Weil die Zeiler Brunnen oft bakterienverseucht waren, die Kindersterblichkeit deshalb mit 50 Prozent außerordentlich hoch war, gründete Zeil den ersten Wasserzweckverband mit Ebelsbach. Im Zweiten Weltkrieg produzierte die Firma Bosch in der Weberei Erba, 150 ukrainische Zwangsarbeiterinnen waren dort eingesetzt. 160 Zeiler fielen im Krieg, die Glocken des Käppela wurden für Kriegszwecke eingeschmolzen - deshalb sind die heutigen Glocken aus Stahl.

Am 16. April 1945 fielen 500 Brandbomben auf Zeil, 68 Häuser wurden beschädigt oder zerstört. Sehr überflüssig sei die Sprengung der Zeiler Mainbrücke gewesen, als die Amerikaner bereits über die Hohe Wann zogen. Bürgermeister Weinig übergab die Stadt und die Deutsch-Amerikanerin Frieda Goger konnte dank ihrer Sprachkenntnisse verhindern, dass das Käppela als vermuteter Nazi-Unterschlupf beschossen wurde.
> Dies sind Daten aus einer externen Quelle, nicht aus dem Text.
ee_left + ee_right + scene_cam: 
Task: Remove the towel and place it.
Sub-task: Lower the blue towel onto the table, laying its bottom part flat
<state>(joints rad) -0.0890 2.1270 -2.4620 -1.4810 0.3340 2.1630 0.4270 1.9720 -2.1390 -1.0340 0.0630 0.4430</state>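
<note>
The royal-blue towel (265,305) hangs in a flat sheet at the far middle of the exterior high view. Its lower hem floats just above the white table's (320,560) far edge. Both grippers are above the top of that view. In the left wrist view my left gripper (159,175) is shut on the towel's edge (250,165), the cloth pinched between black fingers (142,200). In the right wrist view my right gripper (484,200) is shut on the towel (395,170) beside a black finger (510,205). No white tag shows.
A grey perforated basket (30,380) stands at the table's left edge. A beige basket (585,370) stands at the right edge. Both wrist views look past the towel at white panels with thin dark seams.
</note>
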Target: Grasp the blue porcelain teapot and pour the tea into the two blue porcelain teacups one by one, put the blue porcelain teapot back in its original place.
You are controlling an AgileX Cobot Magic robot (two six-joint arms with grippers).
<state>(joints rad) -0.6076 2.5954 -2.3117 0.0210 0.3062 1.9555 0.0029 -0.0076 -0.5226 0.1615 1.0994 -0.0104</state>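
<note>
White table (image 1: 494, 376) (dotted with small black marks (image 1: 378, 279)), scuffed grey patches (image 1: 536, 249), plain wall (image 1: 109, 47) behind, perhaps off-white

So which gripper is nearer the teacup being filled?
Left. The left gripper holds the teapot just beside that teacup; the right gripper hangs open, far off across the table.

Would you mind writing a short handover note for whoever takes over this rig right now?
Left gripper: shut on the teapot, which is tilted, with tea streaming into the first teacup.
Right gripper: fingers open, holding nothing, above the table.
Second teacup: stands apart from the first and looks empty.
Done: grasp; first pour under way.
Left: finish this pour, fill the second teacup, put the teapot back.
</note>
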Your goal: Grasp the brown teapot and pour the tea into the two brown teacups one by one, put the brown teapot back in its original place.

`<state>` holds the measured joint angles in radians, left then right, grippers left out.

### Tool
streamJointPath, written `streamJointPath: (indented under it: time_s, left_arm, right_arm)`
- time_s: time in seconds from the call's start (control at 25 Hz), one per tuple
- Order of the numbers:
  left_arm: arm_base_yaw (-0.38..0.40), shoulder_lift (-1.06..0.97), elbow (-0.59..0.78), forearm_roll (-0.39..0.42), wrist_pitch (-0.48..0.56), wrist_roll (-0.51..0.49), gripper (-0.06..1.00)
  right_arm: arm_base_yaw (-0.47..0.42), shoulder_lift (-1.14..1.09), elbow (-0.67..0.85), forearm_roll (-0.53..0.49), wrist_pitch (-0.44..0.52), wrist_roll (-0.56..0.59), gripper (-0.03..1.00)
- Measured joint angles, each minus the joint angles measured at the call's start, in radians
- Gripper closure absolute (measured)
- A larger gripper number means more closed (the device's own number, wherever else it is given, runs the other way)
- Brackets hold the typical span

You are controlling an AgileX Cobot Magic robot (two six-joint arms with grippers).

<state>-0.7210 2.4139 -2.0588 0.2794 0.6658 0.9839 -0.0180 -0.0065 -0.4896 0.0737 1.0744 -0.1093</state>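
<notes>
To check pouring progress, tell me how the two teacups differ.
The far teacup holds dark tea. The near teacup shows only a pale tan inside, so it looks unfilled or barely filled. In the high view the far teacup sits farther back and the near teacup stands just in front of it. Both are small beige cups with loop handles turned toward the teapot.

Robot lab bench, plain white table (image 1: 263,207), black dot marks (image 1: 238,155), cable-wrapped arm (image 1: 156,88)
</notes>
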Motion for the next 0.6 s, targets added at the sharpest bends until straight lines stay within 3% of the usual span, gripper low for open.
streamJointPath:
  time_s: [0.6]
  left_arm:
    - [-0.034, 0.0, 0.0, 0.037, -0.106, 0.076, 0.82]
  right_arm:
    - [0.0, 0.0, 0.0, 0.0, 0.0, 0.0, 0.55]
Christoph Winkler zeigte, wie die Entnazifizierung ablief, wie Zeil mit 2500 Einwohnern rund 1000 Flüchtlinge und Vertriebene integrierte, weil diese sich aktiv in das Gemeinwesen einbrachten. Viele von ihnen engagierten sich im Verein "Freunde des Städtchens Zeil", der die erste Stadtratsliste der Überparteilichen Zeiler Liste (ÜZL) aufstellte. So gehörten schon dem Stadtrat von 1948 vier Heimatvertriebene an. Carepakete und Schulspeisung, die Ansiedlung der Zuckerfabrik, rasanter Ausbau der Baugebiete und der Infrastruktur für Wasser und Kanal, der Strukturwandel in der Landwirtschaft und das besondere, konstruktive Klima in den Zeiler Stadtratsgremien über die Jahrzehnte hinweg waren Themen von Winkler. Die Stadt profitierte und schuf viele wegweisende Einrichtungen vom Altenheim über das Hallenbad und das "Netz für Kinder". Zeil entwickelte sich zu einer kleinen Industriestadt, und die Firma Allmilmö machte die Stadt weltbekannt. Auch die Firma "Telefunken" produzierte in Zeil: mit Heimarbeitern 1500 Arbeitsplätze. Über 200 Gastarbeiterinnen holte "Telefunken" aus dem damaligen Jugoslawien nach Zeil - einige blieben.

1976 begann die Gebietsreform, Bischofsheim war der erste Stadtteil, Krum und Sechsthal kamen 1978 als letzte dazu. Zeil wuchs unaufhörlich, Baugebiete mit bis zu 200 Plätzen wurden ausgewiesen, bis die 6000-Einwohner-Marke erreicht war. 1982 wurde Zeil ans Gasnetz angeschlossen, die Bücherei entstand, 1985 wurde das erste Altstadt-Weinfest unter Bürgermeister Erich Geßner gefeiert. Die Entlastungsstraße wurde im ersten Abschnitt 1988, der zweite Teil 1994 errichtet, 2000 der Hafen.

Traditionell sei Zeil sorgsam mit seiner historischen Bausubstanz umgegangen, so Winkler, die Städtebauförderung habe dann vieles ermöglicht. 200 denkmalgeschützte Objekte gibt es in Zeil: Wohnhäuser, die Stadtmauer und die Schmachtenburg.

Trotz aller Sorgen in diesen hundert Jahren sei der Frohsinn nie zu kurz gekommen in Zeil. "Heute spielen Geldsorgen wieder eine Rolle, aber die Stadt wird sich trotzdem weiter entwickeln", zeigte er sich überzeugt. Dem stimmte auch Bürgermeister Thomas Stadelmann zu, denn gerade das Jubiläumsjahr habe den besonderen Geist Zeils gezeigt. Er würdigte auch, wie die Familie Winkler diese rasanten hundert Jahre prägte, und dankte seinem Vorgänger für sein Engagement.

Allen vier Heimatforschern, die die Vortragsreihe gestalteten, dankte er für die großartige Vortragsreihe und überreichte den Inhalt der aufgestellten Spendenbox an Martin Schlegelmilch, Ludwig Leisentritt, Alois Umlauf und Christoph Winkler. Angesichts des großen Interesses wies der Bürgermeister darauf hin, dass der stadtgeschichtliche Arbeitskreis im nächsten Jahr weitergeführt wird und neue Teilnehmer stets willkommen sind.